● PROBLEM:
Could you give every record again, exactly as it reads?

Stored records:
--- START ---

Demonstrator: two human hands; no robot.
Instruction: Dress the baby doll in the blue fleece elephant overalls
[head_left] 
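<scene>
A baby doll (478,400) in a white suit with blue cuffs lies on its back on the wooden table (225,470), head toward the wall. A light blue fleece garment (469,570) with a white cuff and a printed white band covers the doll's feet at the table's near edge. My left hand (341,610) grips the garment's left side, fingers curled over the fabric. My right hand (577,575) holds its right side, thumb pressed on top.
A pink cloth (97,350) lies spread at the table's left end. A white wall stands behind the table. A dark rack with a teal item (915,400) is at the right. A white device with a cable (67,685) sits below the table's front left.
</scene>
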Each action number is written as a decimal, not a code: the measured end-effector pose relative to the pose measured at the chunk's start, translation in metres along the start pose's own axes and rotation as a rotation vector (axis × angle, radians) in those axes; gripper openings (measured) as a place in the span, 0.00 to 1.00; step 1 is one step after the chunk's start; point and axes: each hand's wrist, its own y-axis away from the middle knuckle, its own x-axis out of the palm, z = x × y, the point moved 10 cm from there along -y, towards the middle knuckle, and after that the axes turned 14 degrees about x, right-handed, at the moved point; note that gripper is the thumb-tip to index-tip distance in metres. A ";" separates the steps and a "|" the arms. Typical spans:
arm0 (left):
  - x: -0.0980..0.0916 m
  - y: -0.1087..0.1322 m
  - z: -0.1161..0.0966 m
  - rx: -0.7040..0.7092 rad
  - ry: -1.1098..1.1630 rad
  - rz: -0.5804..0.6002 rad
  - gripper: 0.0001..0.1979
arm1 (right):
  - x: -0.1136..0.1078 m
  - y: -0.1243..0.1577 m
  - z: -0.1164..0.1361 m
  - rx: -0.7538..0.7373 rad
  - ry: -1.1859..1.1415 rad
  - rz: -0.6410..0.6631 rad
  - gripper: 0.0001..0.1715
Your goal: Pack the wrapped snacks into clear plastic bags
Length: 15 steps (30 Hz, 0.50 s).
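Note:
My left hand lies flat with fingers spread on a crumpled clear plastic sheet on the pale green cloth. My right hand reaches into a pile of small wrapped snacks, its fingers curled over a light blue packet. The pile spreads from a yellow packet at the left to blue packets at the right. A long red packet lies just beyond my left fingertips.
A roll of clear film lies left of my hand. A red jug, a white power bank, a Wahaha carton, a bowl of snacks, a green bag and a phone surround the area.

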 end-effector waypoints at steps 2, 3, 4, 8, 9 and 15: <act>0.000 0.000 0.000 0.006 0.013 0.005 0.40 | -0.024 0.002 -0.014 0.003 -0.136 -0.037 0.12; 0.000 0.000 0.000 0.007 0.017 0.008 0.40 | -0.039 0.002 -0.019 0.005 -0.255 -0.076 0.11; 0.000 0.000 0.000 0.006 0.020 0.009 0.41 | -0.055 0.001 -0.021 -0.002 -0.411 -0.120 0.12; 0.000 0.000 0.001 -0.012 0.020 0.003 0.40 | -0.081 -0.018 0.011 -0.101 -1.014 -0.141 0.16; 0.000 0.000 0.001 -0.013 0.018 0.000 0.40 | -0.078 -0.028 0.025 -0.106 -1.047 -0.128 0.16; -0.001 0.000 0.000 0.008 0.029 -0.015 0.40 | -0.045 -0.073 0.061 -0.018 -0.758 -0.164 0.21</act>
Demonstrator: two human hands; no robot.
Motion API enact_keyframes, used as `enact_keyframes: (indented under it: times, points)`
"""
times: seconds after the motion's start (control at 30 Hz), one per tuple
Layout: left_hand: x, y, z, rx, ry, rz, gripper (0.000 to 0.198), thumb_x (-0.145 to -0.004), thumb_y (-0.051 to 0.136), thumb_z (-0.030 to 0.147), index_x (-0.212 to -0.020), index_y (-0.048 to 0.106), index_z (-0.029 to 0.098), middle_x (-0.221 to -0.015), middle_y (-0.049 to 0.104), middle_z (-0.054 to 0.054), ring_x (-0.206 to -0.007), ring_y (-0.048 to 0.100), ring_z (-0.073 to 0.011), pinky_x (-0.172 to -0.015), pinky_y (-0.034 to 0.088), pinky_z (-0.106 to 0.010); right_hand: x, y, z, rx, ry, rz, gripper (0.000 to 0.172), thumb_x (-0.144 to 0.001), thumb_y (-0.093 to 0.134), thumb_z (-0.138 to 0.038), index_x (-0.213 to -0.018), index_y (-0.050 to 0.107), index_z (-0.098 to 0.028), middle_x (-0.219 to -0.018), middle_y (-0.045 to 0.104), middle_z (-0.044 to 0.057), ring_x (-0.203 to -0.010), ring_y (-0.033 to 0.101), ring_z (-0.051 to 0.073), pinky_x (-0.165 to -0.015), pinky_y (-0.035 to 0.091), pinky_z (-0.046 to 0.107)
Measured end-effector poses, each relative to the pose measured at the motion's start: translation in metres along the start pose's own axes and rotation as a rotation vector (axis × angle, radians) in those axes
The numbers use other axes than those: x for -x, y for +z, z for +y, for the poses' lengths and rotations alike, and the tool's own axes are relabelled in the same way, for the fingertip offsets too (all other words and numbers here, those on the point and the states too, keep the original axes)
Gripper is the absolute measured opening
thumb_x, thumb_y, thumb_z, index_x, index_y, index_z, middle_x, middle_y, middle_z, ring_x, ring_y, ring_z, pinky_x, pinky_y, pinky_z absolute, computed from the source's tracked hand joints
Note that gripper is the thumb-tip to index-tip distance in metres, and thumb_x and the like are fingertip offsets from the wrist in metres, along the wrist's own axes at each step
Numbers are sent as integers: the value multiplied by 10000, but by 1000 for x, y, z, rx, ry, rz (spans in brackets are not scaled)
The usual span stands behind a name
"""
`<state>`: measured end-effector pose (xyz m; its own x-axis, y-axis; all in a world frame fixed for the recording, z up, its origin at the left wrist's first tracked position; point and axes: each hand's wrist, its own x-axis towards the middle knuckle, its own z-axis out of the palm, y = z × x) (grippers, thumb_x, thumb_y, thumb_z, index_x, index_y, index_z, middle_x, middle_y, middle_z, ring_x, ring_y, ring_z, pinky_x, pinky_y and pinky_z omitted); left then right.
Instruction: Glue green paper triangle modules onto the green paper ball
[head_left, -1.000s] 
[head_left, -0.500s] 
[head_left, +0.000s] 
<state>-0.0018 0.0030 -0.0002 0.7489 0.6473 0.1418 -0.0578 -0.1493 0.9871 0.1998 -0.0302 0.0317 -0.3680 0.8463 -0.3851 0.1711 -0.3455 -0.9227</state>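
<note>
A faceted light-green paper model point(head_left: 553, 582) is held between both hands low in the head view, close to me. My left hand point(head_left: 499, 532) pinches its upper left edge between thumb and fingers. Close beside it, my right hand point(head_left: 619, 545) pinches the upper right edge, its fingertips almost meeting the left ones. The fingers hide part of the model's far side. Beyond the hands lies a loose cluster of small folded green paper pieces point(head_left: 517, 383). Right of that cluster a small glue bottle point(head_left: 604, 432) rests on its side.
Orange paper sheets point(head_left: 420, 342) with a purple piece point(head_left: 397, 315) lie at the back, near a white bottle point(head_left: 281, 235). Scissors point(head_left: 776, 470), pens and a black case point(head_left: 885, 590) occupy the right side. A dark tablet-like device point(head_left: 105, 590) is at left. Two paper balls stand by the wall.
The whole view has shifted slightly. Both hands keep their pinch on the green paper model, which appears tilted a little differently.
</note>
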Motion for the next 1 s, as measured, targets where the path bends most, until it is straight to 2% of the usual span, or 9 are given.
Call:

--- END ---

● ANSWER TO THIS PROBLEM:
Demonstrator: two human hands; no robot.
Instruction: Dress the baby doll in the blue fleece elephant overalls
[head_left] 
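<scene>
A baby doll (478,400) in a white suit with blue cuffs lies on its back on the wooden table (225,470), head toward the wall. A light blue fleece garment (469,570) with a white cuff and a printed white band covers the doll's feet at the table's near edge. My left hand (341,610) grips the garment's left side, fingers curled over the fabric. My right hand (577,575) holds its right side, thumb pressed on top.
A pink cloth (97,350) lies spread at the table's left end. A white wall stands behind the table. A dark rack with a teal item (915,400) is at the right. A white device with a cable (67,685) sits below the table's front left.
</scene>
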Each action number is written as a decimal, not a code: the measured end-effector pose relative to the pose measured at the chunk's start, translation in metres along the start pose's own axes and rotation as a rotation vector (axis × angle, radians) in those axes; gripper openings (measured) as a place in the span, 0.00 to 1.00; step 1 is one step after the chunk's start; point and axes: each hand's wrist, its own y-axis away from the middle knuckle, its own x-axis out of the palm, z = x × y, the point moved 10 cm from there along -y, towards the middle knuckle, and after that the axes turned 14 degrees about x, right-handed, at the moved point; note that gripper is the thumb-tip to index-tip distance in metres. A ";" separates the steps and a "|" the arms. Typical spans:
arm0 (left):
  - x: -0.0980..0.0916 m
  - y: -0.1087..0.1322 m
  - z: -0.1161..0.0966 m
  - rx: -0.7040..0.7092 rad
  - ry: -1.1098..1.1630 rad
  - rz: -0.5804..0.6002 rad
  - gripper: 0.0001..0.1979
arm1 (right):
  - x: -0.1136..0.1078 m
  - y: -0.1243..0.1577 m
  - z: -0.1164..0.1361 m
  - rx: -0.7538..0.7373 rad
  - ry: -1.1859..1.1415 rad
  - rz: -0.6410..0.6631 rad
  - gripper: 0.0001..0.1715
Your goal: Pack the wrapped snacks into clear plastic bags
Length: 15 steps (30 Hz, 0.50 s).
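Note:
My left hand lies flat with fingers spread on a crumpled clear plastic sheet on the pale green cloth. My right hand reaches into a pile of small wrapped snacks, its fingers curled over a light blue packet. The pile spreads from a yellow packet at the left to blue packets at the right. A long red packet lies just beyond my left fingertips.
A roll of clear film lies left of my hand. A red jug, a white power bank, a Wahaha carton, a bowl of snacks, a green bag and a phone surround the area.
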
 end-effector waypoints at steps 2, 3, 4, 8, 9 and 15: <act>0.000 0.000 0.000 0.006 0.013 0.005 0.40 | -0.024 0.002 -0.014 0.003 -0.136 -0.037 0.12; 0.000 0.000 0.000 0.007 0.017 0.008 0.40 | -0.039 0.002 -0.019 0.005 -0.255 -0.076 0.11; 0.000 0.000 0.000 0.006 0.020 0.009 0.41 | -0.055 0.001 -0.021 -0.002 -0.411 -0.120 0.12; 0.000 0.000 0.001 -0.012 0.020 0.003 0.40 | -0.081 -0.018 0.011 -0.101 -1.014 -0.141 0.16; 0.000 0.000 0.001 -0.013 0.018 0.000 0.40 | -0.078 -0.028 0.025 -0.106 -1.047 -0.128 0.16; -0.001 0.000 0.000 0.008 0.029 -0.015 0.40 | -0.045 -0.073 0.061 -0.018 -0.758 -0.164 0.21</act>
Demonstrator: two human hands; no robot.
Motion API enact_keyframes, used as `enact_keyframes: (indented under it: times, points)`
"""
times: seconds after the motion's start (control at 30 Hz), one per tuple
Layout: left_hand: x, y, z, rx, ry, rz, gripper (0.000 to 0.198), thumb_x (-0.145 to -0.004), thumb_y (-0.051 to 0.136), thumb_z (-0.030 to 0.147), index_x (-0.212 to -0.020), index_y (-0.048 to 0.106), index_z (-0.029 to 0.098), middle_x (-0.221 to -0.015), middle_y (-0.049 to 0.104), middle_z (-0.054 to 0.054), ring_x (-0.206 to -0.007), ring_y (-0.048 to 0.100), ring_z (-0.073 to 0.011), pinky_x (-0.172 to -0.015), pinky_y (-0.034 to 0.088), pinky_z (-0.106 to 0.010); right_hand: x, y, z, rx, ry, rz, gripper (0.000 to 0.172), thumb_x (-0.144 to 0.001), thumb_y (-0.093 to 0.134), thumb_z (-0.138 to 0.038), index_x (-0.213 to -0.018), index_y (-0.050 to 0.107), index_z (-0.098 to 0.028), middle_x (-0.219 to -0.018), middle_y (-0.045 to 0.104), middle_z (-0.044 to 0.057), ring_x (-0.203 to -0.010), ring_y (-0.033 to 0.101), ring_z (-0.051 to 0.073), pinky_x (-0.165 to -0.015), pinky_y (-0.035 to 0.091), pinky_z (-0.046 to 0.107)
Measured end-effector poses, each relative to the pose measured at the motion's start: translation in metres along the start pose's own axes and rotation as a rotation vector (axis × angle, radians) in those axes
The numbers use other axes than those: x for -x, y for +z, z for +y, for the poses' lengths and rotations alike, and the tool's own axes are relabelled in the same way, for the fingertip offsets too (all other words and numbers here, those on the point and the states too, keep the original axes)
Gripper is the absolute measured opening
thumb_x, thumb_y, thumb_z, index_x, index_y, index_z, middle_x, middle_y, middle_z, ring_x, ring_y, ring_z, pinky_x, pinky_y, pinky_z absolute, computed from the source's tracked hand joints
Note that gripper is the thumb-tip to index-tip distance in metres, and thumb_x and the like are fingertip offsets from the wrist in metres, along the wrist's own axes at each step
Numbers are sent as integers: the value multiplied by 10000, but by 1000 for x, y, z, rx, ry, rz (spans in brackets are not scaled)
The usual span stands behind a name
"""
`<state>`: measured end-effector pose (xyz m; its own x-axis, y-axis; all in a world frame fixed for the recording, z up, its origin at the left wrist's first tracked position; point and axes: each hand's wrist, its own x-axis towards the middle knuckle, its own z-axis out of the palm, y = z × x) (grippers, thumb_x, thumb_y, thumb_z, index_x, index_y, index_z, middle_x, middle_y, middle_z, ring_x, ring_y, ring_z, pinky_x, pinky_y and pinky_z omitted); left then right.
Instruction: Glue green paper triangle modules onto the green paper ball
[head_left, -1.000s] 
[head_left, -0.500s] 
[head_left, +0.000s] 
<state>-0.0018 0.0030 -0.0002 0.7489 0.6473 0.1418 -0.0578 -0.1493 0.9871 0.1998 -0.0302 0.0317 -0.3680 0.8463 -0.3851 0.1711 -0.3455 -0.9227</state>
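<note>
A faceted light-green paper model point(head_left: 553, 582) is held between both hands low in the head view, close to me. My left hand point(head_left: 499, 532) pinches its upper left edge between thumb and fingers. Close beside it, my right hand point(head_left: 619, 545) pinches the upper right edge, its fingertips almost meeting the left ones. The fingers hide part of the model's far side. Beyond the hands lies a loose cluster of small folded green paper pieces point(head_left: 517, 383). Right of that cluster a small glue bottle point(head_left: 604, 432) rests on its side.
Orange paper sheets point(head_left: 420, 342) with a purple piece point(head_left: 397, 315) lie at the back, near a white bottle point(head_left: 281, 235). Scissors point(head_left: 776, 470), pens and a black case point(head_left: 885, 590) occupy the right side. A dark tablet-like device point(head_left: 105, 590) is at left. Two paper balls stand by the wall.
The whole view has shifted slightly. Both hands keep their pinch on the green paper model, which appears tilted a little differently.
</note>
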Motion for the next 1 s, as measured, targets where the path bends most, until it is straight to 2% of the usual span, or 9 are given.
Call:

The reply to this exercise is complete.